Your goal » Go through the material below and copy each line where the word "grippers" appears.

====

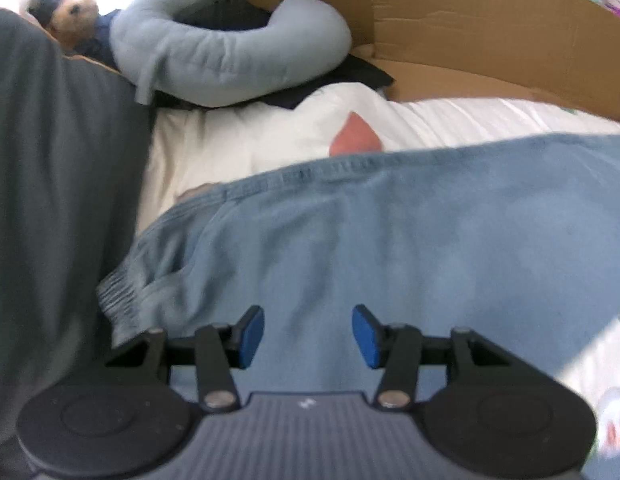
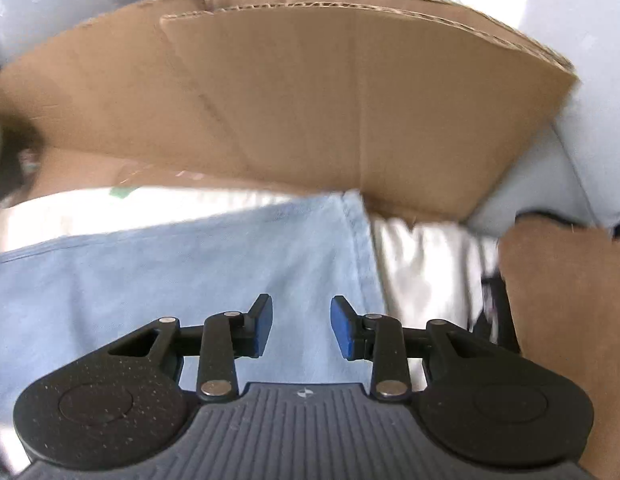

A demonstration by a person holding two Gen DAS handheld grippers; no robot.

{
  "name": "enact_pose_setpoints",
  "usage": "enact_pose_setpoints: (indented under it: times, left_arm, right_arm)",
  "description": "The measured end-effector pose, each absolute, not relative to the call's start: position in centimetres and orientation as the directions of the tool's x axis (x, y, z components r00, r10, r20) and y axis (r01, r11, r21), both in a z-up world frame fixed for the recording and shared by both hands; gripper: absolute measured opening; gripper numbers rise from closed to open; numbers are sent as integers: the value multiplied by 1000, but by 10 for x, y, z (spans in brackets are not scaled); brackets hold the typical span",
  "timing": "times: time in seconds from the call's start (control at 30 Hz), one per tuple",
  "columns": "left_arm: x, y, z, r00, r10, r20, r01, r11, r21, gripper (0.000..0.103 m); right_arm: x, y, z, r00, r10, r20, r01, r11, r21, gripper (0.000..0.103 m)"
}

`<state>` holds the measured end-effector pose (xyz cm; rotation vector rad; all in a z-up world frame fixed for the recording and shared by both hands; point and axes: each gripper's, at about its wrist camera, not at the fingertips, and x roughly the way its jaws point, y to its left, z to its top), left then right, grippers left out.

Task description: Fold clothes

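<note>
Both pairs of tongs hang above a pale blue garment, and neither has hold of it. The left tongs point(image 1: 307, 336) stand spread, their blue pads apart with only cloth showing below the gap; the right tongs point(image 2: 301, 326) are likewise spread, a little narrower, with nothing between the pads.

The blue garment point(image 1: 390, 232) lies on the bed point(image 1: 213, 148), stretched out under and ahead of both tools. Off to the left of the left tongs its gathered elastic waistband point(image 1: 121, 284) is bunched up, so it looks like a pair of trousers or shorts. Just right of the right tongs runs a straight side edge point(image 2: 356, 240), beyond which the white sheet shows.

As I judge it, the garment has been laid out fairly flat, perhaps with one fold already made, since the far edge ahead of the left tongs is tidy; I cannot tell how many layers there are. The puckered waistband end still wants smoothing, and any further fold is still to do.

Ahead of both tools stands a cardboard box point(image 2: 310, 100). Further left, beyond the left tongs, are a grey curved pillow point(image 1: 229, 60), a stuffed toy point(image 1: 69, 12), and dark grey cloth point(image 1: 49, 200) close at the left.
</note>
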<state>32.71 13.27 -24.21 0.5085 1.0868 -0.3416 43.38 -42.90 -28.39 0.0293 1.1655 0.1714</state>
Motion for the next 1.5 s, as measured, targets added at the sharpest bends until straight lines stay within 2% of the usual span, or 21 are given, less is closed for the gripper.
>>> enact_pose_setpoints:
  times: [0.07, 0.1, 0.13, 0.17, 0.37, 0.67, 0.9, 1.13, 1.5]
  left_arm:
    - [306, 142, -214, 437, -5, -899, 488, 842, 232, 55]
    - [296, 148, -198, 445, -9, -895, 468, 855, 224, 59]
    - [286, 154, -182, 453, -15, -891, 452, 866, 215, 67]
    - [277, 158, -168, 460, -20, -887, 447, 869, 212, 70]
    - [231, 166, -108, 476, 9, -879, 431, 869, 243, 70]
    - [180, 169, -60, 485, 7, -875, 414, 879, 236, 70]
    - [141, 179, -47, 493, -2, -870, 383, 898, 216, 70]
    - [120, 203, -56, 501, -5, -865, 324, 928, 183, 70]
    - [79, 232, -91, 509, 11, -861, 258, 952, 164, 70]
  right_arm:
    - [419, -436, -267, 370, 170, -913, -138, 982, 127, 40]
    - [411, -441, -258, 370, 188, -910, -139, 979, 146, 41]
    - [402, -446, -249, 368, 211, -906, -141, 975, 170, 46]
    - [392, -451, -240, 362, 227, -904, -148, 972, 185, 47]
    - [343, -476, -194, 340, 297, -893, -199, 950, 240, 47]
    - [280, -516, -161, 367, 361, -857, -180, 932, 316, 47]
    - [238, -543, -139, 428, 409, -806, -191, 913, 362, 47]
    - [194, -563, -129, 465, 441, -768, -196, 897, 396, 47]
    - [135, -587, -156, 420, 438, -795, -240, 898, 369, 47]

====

Task answer »
A demonstration by a person holding two Gen DAS handheld grippers; no robot.
`<state>` holds the measured end-effector pose (xyz cm; rotation vector rad; all in a z-up world frame fixed for the recording and shared by both hands; point and axes: each gripper's, at about its wrist camera, not at the fingertips, and x roughly the way its jaws point, y to its left, z to its top), left then right, grippers left out.

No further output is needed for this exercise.